| What the task requires |
Each line of the listing that includes the string "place" needs to be located and copied.
>>>>>
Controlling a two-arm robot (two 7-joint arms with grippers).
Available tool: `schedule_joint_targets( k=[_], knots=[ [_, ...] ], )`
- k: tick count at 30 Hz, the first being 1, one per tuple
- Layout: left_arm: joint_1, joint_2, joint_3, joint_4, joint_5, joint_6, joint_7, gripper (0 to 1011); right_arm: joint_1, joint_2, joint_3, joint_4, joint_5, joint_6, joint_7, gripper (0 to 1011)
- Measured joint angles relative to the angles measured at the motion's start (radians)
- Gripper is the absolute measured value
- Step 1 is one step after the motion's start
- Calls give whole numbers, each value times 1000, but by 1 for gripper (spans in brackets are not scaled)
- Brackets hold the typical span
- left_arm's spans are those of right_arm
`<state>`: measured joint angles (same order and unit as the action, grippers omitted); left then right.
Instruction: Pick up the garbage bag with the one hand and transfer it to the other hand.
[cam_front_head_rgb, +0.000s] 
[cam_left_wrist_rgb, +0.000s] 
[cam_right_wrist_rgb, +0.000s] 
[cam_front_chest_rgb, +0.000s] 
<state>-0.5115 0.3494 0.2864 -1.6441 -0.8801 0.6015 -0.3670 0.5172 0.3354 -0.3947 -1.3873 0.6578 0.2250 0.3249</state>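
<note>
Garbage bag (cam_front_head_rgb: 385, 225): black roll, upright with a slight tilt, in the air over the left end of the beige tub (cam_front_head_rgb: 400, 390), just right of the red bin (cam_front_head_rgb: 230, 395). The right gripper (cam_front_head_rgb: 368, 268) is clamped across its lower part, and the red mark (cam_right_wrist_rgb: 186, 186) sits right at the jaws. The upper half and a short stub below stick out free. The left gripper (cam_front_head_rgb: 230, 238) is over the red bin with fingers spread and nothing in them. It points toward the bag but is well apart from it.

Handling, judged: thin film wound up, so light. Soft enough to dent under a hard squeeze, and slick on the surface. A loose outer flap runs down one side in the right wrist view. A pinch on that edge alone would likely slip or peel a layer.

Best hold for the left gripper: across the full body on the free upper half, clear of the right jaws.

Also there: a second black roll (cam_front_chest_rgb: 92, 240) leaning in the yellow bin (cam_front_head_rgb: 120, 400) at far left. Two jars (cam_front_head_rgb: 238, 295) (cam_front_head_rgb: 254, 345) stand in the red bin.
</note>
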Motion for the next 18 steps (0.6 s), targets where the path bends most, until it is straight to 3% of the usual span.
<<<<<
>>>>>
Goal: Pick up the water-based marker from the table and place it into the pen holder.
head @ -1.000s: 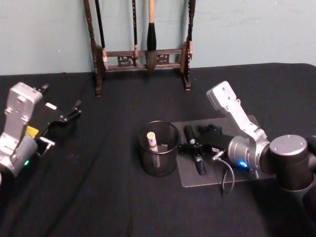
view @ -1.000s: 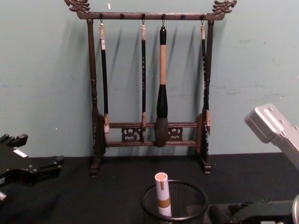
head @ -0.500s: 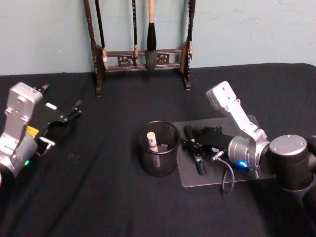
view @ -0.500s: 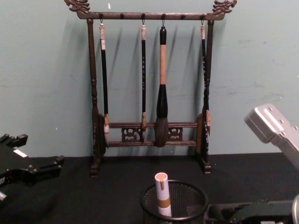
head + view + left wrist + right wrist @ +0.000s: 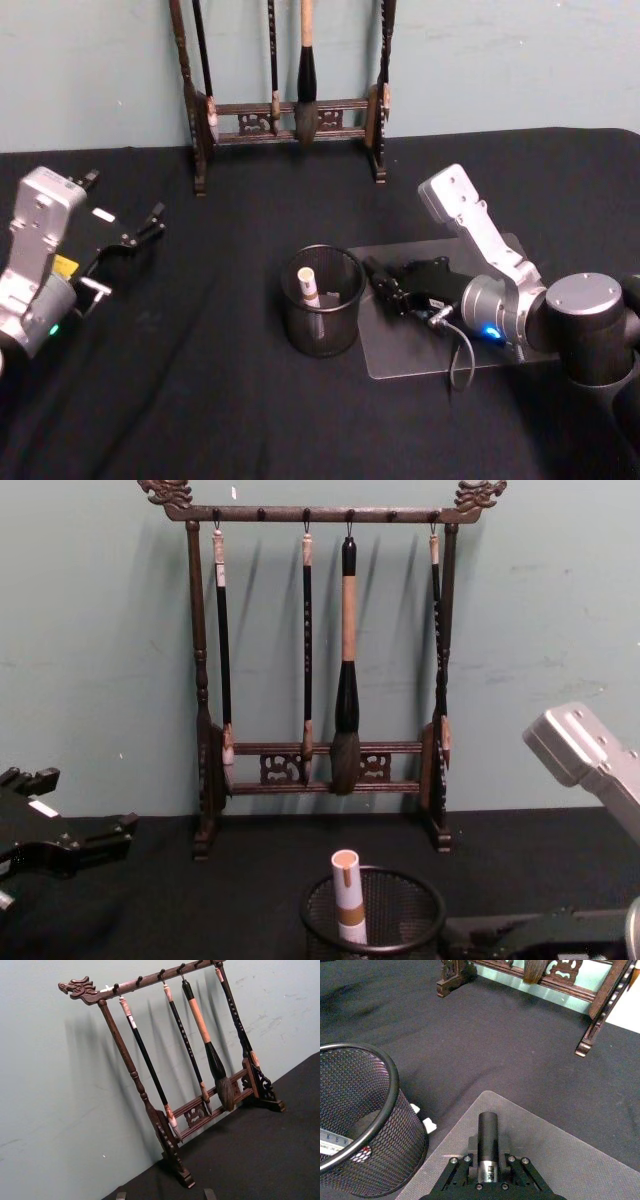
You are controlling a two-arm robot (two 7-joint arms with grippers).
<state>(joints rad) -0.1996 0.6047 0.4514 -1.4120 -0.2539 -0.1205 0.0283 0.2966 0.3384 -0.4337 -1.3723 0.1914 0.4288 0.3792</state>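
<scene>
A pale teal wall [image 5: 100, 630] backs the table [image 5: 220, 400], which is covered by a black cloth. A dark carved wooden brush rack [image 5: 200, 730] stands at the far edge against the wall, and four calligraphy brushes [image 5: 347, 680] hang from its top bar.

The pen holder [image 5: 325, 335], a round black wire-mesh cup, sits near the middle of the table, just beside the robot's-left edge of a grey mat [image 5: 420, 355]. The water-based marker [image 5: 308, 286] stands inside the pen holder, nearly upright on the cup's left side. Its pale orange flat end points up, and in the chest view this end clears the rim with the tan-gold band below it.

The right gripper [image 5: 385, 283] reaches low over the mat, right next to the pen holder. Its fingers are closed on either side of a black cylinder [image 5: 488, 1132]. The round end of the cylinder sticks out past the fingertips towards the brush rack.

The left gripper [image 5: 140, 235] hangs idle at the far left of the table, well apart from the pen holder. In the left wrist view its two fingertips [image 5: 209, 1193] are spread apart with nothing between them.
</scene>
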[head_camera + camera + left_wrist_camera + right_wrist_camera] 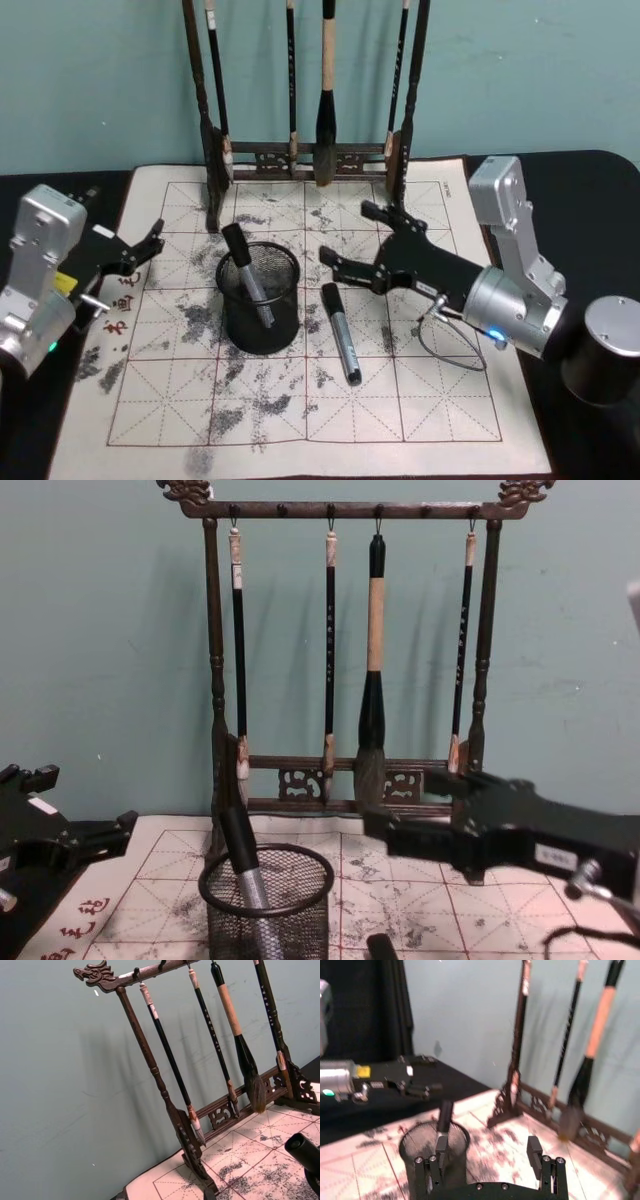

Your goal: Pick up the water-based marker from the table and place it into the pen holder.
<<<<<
| Task answer |
Goal: Pick up the water-based marker from the table and place it into the pen holder.
Your goal: Pick up the water-based marker from the table and place it into the pen holder.

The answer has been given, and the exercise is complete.